Maybe all that doesn't sound so bad when I put it out there in bald prose, but trust me, it made a bad day a whole lot worse. The only silver lining here is that Papa would have been disappointed if we had come out of the funeral with no stories to tell, and all of this will enliven our holiday get-togethers when it isn't quite so raw. For now, I'd like to just forget the funeral and remember how we all went out for pizza after the wake and told stories about Papa and remembered how much we loved him without anybody telling us we were doing it wrong.
On the drive home, as I reflected on the day, I decided that it is completely absurd that my wonderful, strong, loving family turned over our grief into the hands of this ignorant jackass. What did he add to the service that made it more meaningful? I understand that the church part of this was important for my Naunie and great aunts to feel that they had done right by Papa, but seriously, did it make anyone feel better? Maybe it did — maybe they found some comfort in FFH's message even if the messenger was peerlessly foul. Since the religious rituals were not meaningful to me, the whole thing took a turn for the grotesque. We would never allow FFH to take over our classrooms or our kitchens or our birthday parties — why did we let him take charge and belittle us when we were most vulnerable?

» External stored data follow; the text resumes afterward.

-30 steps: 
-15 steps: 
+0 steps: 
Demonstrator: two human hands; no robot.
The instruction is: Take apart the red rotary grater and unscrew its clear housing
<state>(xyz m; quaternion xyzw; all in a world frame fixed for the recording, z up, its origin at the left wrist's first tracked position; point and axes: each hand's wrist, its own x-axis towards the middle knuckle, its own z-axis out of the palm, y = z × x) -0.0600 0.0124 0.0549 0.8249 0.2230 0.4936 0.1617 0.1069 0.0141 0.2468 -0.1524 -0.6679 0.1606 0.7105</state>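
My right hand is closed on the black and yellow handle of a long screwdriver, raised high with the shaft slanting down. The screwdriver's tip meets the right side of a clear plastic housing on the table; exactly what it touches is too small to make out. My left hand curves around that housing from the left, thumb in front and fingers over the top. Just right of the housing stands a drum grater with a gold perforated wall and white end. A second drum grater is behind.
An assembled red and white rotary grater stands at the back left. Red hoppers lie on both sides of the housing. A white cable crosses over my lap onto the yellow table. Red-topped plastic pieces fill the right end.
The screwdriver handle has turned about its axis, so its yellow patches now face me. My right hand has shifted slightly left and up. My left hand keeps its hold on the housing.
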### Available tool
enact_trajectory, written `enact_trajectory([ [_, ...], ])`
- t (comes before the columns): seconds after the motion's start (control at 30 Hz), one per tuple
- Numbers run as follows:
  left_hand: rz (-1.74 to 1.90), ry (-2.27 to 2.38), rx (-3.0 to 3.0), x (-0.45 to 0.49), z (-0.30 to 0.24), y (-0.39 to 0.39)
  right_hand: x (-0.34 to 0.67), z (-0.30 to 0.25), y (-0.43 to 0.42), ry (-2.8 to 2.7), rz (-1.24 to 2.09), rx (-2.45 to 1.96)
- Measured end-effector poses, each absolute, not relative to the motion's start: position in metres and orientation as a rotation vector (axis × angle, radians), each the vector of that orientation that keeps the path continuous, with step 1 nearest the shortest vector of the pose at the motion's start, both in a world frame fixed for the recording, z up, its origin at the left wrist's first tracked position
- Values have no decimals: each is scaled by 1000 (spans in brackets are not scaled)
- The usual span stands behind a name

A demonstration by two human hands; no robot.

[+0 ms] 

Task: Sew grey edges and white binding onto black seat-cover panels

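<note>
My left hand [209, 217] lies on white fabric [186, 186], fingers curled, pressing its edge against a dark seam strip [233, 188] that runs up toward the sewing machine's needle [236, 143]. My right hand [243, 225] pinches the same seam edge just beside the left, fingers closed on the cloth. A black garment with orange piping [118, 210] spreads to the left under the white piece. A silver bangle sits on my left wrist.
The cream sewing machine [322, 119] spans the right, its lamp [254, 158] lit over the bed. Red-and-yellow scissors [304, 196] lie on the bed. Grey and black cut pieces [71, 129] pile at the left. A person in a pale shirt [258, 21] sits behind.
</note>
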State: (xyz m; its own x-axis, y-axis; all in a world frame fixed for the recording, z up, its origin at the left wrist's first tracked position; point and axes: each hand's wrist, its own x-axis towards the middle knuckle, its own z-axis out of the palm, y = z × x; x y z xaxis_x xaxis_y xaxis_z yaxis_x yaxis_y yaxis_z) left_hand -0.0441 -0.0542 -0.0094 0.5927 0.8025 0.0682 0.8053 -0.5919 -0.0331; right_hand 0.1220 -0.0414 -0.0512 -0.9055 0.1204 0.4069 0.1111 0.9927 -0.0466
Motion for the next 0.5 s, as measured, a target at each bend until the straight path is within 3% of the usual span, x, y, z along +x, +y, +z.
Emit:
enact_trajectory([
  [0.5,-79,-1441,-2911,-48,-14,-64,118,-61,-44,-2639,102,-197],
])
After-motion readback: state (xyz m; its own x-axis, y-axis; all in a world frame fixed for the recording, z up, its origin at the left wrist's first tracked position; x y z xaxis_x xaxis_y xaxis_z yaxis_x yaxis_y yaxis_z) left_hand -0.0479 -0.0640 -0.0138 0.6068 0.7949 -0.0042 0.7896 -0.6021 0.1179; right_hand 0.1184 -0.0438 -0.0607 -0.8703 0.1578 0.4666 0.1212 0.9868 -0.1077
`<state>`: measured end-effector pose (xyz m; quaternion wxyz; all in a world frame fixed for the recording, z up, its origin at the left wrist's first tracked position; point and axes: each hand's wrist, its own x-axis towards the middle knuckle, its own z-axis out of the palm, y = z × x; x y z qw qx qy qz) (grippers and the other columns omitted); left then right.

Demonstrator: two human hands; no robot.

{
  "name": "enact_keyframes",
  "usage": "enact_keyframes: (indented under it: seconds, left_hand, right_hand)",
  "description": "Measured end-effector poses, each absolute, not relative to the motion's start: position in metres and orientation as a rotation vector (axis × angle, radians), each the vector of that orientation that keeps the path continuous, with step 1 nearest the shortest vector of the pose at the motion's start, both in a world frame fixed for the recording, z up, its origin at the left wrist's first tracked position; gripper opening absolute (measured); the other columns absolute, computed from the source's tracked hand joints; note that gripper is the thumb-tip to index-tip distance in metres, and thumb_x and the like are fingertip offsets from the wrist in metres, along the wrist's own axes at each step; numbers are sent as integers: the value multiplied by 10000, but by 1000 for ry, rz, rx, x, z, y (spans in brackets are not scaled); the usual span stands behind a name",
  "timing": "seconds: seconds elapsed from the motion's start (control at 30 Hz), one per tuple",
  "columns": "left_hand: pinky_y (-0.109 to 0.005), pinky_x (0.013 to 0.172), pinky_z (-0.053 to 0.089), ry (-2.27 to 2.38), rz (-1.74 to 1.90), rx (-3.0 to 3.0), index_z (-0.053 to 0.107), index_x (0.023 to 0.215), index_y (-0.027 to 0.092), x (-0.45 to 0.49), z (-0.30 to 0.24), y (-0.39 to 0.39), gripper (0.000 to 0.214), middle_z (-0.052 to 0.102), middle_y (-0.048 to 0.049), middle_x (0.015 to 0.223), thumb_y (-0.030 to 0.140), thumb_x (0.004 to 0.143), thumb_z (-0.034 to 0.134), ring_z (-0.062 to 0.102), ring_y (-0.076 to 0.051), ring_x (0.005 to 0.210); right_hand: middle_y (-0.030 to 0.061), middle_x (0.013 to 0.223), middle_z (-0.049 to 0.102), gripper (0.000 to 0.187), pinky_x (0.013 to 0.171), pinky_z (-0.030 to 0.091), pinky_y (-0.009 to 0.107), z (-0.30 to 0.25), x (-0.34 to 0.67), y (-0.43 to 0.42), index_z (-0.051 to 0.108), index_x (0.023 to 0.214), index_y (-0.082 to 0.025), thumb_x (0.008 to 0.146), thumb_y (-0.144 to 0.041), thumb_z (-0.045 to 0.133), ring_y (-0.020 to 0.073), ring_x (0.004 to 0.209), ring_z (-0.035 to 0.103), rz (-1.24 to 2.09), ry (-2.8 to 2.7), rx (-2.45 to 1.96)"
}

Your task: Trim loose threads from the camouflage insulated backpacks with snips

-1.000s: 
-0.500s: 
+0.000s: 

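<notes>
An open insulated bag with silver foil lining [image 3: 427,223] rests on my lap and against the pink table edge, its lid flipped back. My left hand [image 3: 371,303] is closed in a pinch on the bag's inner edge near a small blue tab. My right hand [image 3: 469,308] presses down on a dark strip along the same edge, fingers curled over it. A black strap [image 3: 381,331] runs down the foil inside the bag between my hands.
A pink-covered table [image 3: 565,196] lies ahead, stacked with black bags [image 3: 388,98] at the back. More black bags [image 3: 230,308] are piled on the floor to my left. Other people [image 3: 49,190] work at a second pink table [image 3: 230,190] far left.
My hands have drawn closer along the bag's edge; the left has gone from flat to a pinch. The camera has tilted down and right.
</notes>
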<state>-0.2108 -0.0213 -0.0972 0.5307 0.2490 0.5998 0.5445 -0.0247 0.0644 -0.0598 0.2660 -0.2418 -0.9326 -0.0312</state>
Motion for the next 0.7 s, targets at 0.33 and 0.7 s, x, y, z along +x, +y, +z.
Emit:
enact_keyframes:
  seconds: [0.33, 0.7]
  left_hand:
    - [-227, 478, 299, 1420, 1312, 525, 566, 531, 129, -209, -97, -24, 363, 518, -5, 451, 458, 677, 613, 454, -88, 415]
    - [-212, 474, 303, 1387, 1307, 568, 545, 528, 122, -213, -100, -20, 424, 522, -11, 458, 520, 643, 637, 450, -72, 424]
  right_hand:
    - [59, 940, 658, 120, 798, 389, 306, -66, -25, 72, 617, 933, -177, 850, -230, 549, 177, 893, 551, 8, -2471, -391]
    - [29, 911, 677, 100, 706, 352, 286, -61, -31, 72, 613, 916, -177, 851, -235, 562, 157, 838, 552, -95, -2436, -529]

If I were not already an apostate, I think that this experience would have driven me from the church (not necessarily from God, but from Catholicism). I wonder what FFH thinks his job is. Is it to be rude and picky about minutiae or is it to comfort grieving families and celebrate someone who lived the kind of life to which we should all aspire? FFH never said a kind word to any of us throughout this whole thing. He never listened to any of us, even when we were trying to make sure we met his expectations. He didn't smile or nod sympathetically or ask us to tell him about Papa. He treated the whole funeral as if it were something we were trying to usurp and disgrace, and never made an effort to act like a compassionate human being, let alone a spiritual adviser. I guess the Catholic church has to take what it can get as far as priests go and if you're not a known child rapist, you get special bonus points.
There's more I could say, but it's been tough to relive even this much, so I'll end with this:
Father Fat Head, you know who you are. You may think that you acted appropriately today, but I would like to disabuse you of that notion. The next time you all get together and have a meeting about how the people are abandoning your churches in record numbers, maybe you should keep your arrogant, over-large, inconsiderate head bowed and reflect on how you have contributed to the problem by treating a very large family of nice Italian Catholics* like crap on the day they buried the person who meant more to them all than anyone else.
*As far as I know I'm the only one to go 100% over to the dark side (so far), though a few have become Episcopalians.